A Public Schooling Advocate’s Final Call

Type: Article
Topics: College- Career- and Life-Readiness, School Administrator Magazine, Technology & AI

February 02, 2023

Executive Perspective

It is with mixed emotions that I write this, my last column as the executive director of AASA. It has been my pleasure and an honor to have served our members and public education in America for a total of 55 years.

Much has happened during that period, and today public education is faced with unprecedented challenges but also realistic opportunities.

Three years ago, educators were faced with a pandemic unlike anything our current generation had experienced. Initially, educators were heroes, along with health workers and emergency responders. Parents with children at home began to appreciate and recognize the challenges of being a classroom teacher and tending to many children over the length of a school day.

Eventually, praise turned to anger as working parents wanted their children in school when wearing face masks became a requirement, when vaccines were recommended or required to participate in school activities. The political divisiveness that is now the norm inserted itself into the educational landscape as politicians saw opportunities in turning parents against their schools by claiming critical race theory was being taught, that school libraries held inappropriate books for children, that equity and social emotional learning were zero-sum strategies designed to take away from them to give to others.

An Opportune Moment

The stress that educators have been under for these past three years has led to higher than usual numbers leaving the profession. Perhaps the biggest challenge facing superintendents this school year is the shortage of personnel. Second to that is the pressure to erase the learning loss created by the pandemic and the widening of the achievement gap as seen in NAEP results. And sadly, the safety of our students and staff continues to be a factor as school shootings occur regularly.
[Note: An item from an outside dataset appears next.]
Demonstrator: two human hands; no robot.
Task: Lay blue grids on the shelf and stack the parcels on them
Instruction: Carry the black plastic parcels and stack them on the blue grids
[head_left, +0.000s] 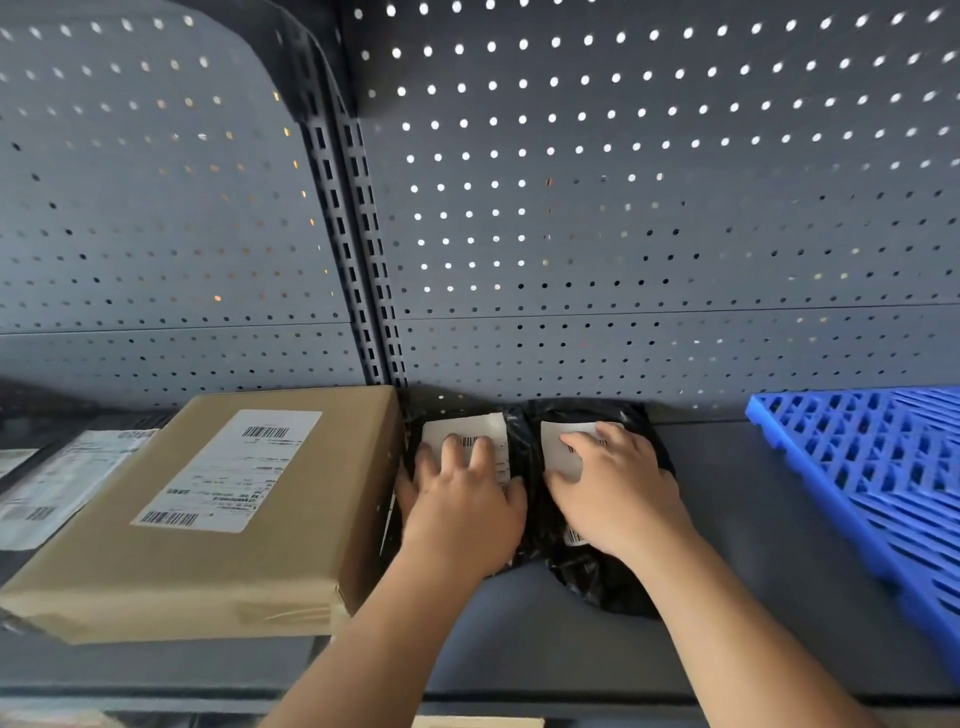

If opportunity is the mother of invention, then these are opportune times. During my years at AASA, we have been advocates for bringing about much-needed changes to our schools. Two years ago, Bill Daggett and I chaired a commission of leading superintendents, foundation and business leaders, challenging them to come up with recommendations for actionable changes that would re­design our schools.

The result was our Learning 2025 initiative. Today hundreds of school systems and their leaders are engaged in making the substantive changes that will bring about a student-centered, equity-focused, future-driven education.

Personnel Priorities

The teacher shortage existed before COVID-19, but how we deliver instruction requires change. The single teacher with 25 students format needs to give way to a model where the teacher leads and is supported by a team that can include teaching assistants, student teachers, non-instructional personnel and community volunteers to mentor and tutor students while relieving the teacher of clerical work.

Certifying individuals to teach without the proper preparation is not the answer. Increasing class sizes and overwhelming teachers with paperwork will lead to greater burnout and resignations. We must explore changes that both facilitate the work of teachers and increase the diversity in the education workforce.

A student-centered approach would give the student a greater role in what they learn and how they learn it. Requiring all students in a class to learn the same thing at the same time ignores individual differences and aptitudes. Students should be allowed to move at their own pace until achieving mastery. Personalization of instruction is facilitated by today’s technological advances that can supplement in-person instruction either within or outside the classroom.

Full-Speed Pursuit

Many of the jobs that exist today will be replaced by technology. A future-focused education will concentrate on those duties that only humans can do. Our students need the chance to pursue alternative pathways. The four-year college degree is attained by fewer than 40 percent of our students. We need to better prepare the other 60 percent.

If we do not deliberately pursue the changes that need to be made to our educational system, we risk acknowledging that the critical attacks on public education are valid. If we are all here for the kids, then let us work together to ensure all children get an education that focuses on their needs, not on outdated practices.

I am retiring from AASA but not from being an advocate for public education.